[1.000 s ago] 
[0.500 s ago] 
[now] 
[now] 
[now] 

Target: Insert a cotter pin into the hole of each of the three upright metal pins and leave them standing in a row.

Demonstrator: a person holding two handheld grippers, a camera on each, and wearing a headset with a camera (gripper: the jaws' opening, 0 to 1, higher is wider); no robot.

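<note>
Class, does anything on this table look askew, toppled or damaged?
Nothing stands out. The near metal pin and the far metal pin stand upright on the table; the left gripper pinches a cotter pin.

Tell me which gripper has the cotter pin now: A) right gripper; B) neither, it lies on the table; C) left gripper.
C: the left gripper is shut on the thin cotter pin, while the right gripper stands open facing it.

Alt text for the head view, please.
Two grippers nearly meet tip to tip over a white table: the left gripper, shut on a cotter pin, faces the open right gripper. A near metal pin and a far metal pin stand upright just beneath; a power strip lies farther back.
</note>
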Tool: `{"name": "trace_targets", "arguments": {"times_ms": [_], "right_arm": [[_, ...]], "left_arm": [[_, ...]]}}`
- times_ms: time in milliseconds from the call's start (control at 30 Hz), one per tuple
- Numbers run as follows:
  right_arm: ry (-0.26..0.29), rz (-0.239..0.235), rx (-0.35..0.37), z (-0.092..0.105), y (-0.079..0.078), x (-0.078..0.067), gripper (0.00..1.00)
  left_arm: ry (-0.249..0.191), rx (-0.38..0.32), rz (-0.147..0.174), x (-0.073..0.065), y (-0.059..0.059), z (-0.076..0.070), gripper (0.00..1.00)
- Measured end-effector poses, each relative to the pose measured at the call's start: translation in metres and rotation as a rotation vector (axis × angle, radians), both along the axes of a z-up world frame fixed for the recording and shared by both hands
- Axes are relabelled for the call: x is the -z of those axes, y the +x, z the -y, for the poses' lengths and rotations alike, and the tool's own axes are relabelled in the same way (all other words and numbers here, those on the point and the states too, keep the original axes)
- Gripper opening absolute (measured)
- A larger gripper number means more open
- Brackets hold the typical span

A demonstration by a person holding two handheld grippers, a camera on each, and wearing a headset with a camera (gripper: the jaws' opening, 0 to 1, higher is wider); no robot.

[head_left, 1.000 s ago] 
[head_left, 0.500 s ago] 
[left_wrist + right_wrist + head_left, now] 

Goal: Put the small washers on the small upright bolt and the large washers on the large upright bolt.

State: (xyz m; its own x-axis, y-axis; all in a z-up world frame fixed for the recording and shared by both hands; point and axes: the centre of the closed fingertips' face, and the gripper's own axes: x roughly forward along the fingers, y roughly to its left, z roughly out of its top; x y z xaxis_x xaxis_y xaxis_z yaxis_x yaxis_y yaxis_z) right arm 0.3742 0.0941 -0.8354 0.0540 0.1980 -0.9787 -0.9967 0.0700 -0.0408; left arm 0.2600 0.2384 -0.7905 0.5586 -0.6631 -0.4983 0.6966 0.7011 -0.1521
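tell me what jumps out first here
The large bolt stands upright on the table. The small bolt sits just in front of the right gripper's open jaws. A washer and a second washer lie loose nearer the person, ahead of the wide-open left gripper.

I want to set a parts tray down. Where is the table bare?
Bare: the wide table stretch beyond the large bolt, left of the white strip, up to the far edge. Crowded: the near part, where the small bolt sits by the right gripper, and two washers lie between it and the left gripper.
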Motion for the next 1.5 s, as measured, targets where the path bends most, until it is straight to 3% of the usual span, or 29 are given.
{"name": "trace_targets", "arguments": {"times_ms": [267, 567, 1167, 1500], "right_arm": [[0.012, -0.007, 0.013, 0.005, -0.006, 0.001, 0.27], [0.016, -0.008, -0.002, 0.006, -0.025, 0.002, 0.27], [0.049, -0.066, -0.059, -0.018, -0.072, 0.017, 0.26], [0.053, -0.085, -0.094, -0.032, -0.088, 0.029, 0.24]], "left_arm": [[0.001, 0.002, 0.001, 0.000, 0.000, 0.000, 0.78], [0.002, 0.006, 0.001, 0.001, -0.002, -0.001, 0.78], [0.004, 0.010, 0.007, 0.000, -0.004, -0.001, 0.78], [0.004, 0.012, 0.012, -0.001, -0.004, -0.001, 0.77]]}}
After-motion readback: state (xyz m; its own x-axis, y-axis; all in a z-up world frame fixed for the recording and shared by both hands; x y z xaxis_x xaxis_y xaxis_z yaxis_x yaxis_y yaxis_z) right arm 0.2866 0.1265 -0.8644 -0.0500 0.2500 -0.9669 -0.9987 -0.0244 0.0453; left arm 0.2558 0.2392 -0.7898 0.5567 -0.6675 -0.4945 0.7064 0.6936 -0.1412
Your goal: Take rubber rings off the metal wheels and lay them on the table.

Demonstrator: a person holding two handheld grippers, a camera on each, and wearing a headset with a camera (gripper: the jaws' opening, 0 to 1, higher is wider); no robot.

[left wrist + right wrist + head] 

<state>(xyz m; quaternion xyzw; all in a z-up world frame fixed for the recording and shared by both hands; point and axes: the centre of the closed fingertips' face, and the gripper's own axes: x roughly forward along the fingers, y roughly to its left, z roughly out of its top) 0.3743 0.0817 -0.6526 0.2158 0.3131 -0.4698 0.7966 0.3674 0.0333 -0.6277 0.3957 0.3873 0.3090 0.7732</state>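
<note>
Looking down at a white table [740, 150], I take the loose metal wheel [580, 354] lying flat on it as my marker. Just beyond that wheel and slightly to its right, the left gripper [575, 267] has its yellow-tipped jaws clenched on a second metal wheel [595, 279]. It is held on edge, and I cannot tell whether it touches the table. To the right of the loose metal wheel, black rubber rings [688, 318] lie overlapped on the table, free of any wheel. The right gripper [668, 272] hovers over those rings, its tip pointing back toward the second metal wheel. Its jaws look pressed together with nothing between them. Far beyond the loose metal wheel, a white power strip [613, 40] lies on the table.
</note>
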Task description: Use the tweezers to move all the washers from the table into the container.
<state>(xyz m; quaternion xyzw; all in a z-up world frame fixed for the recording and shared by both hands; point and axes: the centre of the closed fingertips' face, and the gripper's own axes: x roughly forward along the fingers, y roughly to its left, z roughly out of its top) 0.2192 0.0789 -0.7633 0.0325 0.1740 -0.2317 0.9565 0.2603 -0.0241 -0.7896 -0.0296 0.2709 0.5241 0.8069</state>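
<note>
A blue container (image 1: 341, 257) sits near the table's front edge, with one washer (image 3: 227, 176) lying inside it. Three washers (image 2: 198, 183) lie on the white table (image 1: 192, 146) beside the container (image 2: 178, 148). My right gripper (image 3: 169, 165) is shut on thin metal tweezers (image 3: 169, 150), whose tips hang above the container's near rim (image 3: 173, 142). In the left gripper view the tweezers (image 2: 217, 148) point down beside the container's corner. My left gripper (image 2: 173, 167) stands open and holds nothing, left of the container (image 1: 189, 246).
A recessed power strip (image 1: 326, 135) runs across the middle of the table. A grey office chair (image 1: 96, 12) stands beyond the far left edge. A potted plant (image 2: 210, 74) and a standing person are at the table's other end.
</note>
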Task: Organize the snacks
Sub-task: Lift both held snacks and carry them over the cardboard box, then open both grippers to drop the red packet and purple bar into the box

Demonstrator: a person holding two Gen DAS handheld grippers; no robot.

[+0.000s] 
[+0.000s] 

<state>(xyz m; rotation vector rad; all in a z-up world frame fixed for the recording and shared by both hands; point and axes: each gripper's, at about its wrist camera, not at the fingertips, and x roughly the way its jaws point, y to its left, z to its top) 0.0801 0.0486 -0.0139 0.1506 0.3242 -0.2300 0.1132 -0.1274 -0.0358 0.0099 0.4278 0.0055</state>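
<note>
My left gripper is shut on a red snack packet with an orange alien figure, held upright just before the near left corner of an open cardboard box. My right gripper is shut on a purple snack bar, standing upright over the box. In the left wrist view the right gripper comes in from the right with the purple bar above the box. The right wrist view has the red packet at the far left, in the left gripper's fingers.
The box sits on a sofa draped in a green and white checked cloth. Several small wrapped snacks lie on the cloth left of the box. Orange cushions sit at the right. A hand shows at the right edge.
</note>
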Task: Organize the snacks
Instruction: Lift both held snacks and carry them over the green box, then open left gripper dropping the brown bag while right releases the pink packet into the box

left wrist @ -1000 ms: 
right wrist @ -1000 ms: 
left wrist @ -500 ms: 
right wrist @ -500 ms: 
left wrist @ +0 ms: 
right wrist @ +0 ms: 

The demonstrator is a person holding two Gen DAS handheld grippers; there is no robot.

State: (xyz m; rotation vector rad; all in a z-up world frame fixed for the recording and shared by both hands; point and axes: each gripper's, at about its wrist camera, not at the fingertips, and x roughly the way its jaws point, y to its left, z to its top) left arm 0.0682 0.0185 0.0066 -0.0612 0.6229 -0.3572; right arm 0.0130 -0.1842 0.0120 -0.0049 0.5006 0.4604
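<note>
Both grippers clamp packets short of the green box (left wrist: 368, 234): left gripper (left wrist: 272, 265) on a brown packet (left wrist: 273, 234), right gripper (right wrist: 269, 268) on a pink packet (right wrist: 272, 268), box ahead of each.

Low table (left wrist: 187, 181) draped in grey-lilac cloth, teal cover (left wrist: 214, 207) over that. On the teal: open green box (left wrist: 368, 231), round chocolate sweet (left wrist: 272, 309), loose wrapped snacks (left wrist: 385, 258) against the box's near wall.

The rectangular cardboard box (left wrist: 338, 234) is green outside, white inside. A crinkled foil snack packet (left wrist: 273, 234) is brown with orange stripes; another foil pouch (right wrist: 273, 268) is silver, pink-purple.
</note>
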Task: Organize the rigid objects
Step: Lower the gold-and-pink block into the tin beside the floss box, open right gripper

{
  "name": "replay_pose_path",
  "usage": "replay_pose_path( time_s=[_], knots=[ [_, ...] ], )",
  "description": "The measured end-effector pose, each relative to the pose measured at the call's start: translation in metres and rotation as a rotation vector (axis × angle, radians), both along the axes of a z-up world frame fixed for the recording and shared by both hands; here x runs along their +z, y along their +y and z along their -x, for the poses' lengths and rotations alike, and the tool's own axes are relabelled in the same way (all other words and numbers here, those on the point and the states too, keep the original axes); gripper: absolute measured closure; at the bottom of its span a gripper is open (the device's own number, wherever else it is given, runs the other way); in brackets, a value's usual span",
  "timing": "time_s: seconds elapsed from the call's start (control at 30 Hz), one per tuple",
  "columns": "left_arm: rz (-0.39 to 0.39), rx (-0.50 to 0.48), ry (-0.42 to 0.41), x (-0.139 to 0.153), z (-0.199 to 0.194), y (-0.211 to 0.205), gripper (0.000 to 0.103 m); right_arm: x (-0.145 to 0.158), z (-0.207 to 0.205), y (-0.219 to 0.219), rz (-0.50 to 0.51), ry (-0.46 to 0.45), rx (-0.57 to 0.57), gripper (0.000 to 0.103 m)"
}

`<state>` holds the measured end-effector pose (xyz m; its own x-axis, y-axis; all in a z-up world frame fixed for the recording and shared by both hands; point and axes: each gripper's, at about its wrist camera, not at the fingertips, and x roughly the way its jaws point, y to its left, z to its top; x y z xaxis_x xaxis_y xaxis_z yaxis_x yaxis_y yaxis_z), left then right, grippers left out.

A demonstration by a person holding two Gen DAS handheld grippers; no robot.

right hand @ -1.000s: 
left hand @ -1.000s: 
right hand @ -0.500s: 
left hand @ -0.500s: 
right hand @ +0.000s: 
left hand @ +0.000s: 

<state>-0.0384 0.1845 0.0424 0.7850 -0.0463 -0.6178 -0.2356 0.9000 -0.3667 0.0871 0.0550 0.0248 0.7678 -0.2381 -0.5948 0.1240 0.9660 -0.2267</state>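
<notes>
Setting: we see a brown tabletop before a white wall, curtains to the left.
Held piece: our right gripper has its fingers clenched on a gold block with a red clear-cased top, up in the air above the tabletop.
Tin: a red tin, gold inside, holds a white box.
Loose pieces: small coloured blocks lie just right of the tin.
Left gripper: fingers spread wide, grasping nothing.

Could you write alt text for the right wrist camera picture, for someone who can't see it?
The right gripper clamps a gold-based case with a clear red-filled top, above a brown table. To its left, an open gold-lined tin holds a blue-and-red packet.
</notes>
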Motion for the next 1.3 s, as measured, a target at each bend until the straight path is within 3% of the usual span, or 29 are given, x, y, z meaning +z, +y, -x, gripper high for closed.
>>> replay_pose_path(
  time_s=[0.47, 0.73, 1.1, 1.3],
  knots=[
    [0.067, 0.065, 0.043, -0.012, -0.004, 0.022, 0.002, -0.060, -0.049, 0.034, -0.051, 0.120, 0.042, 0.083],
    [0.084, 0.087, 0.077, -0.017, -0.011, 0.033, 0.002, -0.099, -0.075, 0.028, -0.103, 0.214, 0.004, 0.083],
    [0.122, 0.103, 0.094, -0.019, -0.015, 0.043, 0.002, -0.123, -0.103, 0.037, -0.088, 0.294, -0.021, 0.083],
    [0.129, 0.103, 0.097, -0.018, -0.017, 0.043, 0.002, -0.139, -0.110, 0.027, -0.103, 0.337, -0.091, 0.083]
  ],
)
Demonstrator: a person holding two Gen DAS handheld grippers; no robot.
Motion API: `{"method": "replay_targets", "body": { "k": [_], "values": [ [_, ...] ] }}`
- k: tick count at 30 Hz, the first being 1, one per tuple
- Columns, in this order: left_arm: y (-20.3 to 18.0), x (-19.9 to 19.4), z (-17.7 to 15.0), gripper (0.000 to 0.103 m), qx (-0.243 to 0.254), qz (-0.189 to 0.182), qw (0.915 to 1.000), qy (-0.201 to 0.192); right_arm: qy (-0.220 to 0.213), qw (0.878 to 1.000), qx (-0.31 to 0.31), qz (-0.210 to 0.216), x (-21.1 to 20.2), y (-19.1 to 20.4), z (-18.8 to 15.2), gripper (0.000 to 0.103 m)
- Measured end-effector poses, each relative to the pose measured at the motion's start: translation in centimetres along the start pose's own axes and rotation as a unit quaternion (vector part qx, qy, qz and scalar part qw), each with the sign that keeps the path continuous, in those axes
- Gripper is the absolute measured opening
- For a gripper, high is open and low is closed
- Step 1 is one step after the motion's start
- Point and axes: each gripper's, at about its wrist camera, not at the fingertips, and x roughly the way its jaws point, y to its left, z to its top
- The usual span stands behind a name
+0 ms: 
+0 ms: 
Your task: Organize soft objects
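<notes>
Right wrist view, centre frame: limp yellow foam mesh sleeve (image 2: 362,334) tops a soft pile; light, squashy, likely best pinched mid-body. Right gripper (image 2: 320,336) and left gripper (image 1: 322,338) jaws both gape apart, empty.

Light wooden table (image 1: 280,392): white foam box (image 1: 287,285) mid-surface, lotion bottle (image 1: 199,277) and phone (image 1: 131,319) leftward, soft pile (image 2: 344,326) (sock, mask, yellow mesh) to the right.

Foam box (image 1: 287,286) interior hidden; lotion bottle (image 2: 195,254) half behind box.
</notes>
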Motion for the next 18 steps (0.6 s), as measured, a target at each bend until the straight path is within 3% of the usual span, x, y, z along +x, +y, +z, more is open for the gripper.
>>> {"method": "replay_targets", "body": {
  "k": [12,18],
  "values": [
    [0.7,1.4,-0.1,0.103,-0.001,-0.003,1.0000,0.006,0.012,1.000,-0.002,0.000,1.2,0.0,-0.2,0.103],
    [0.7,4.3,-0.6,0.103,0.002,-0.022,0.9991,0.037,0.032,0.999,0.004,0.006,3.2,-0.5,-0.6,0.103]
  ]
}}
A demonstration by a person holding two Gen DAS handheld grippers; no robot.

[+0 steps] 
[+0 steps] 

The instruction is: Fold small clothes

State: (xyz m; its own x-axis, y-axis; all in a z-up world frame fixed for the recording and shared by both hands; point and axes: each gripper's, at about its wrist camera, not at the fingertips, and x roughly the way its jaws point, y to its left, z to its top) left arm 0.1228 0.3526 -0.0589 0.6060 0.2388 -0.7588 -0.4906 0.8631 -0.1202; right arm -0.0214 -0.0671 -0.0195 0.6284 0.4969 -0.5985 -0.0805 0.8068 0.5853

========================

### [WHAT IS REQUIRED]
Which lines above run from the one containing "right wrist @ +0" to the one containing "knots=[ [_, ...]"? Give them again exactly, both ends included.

### [ANSWER]
right wrist @ +0 ms: 

The demonstrator is a person holding two Gen DAS handheld grippers; there is no robot.

State: (xyz m; rotation vector rad; all in a z-up world frame fixed for the recording and shared by both hands; point and axes: each gripper's, at about its wrist camera, not at the fingertips, and x roughly the way its jaws point, y to its left, z to its top) left arm 0.0682 0.0185 0.0066 -0.0612 0.6229 -0.3572; right arm 0.0130 -0.1842 0.0120 -0.0049 0.5006 0.4604
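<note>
Both grippers clamp packets short of the green box (left wrist: 368, 234): left gripper (left wrist: 272, 265) on a brown packet (left wrist: 273, 234), right gripper (right wrist: 269, 268) on a pink packet (right wrist: 272, 268), box ahead of each.

Low table (left wrist: 187, 181) draped in grey-lilac cloth, teal cover (left wrist: 214, 207) over that. On the teal: open green box (left wrist: 368, 231), round chocolate sweet (left wrist: 272, 309), loose wrapped snacks (left wrist: 385, 258) against the box's near wall.

The rectangular cardboard box (left wrist: 338, 234) is green outside, white inside. A crinkled foil snack packet (left wrist: 273, 234) is brown with orange stripes; another foil pouch (right wrist: 273, 268) is silver, pink-purple.
</note>
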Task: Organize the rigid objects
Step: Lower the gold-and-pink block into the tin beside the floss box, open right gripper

{
  "name": "replay_pose_path",
  "usage": "replay_pose_path( time_s=[_], knots=[ [_, ...] ], )",

There is no more to this output.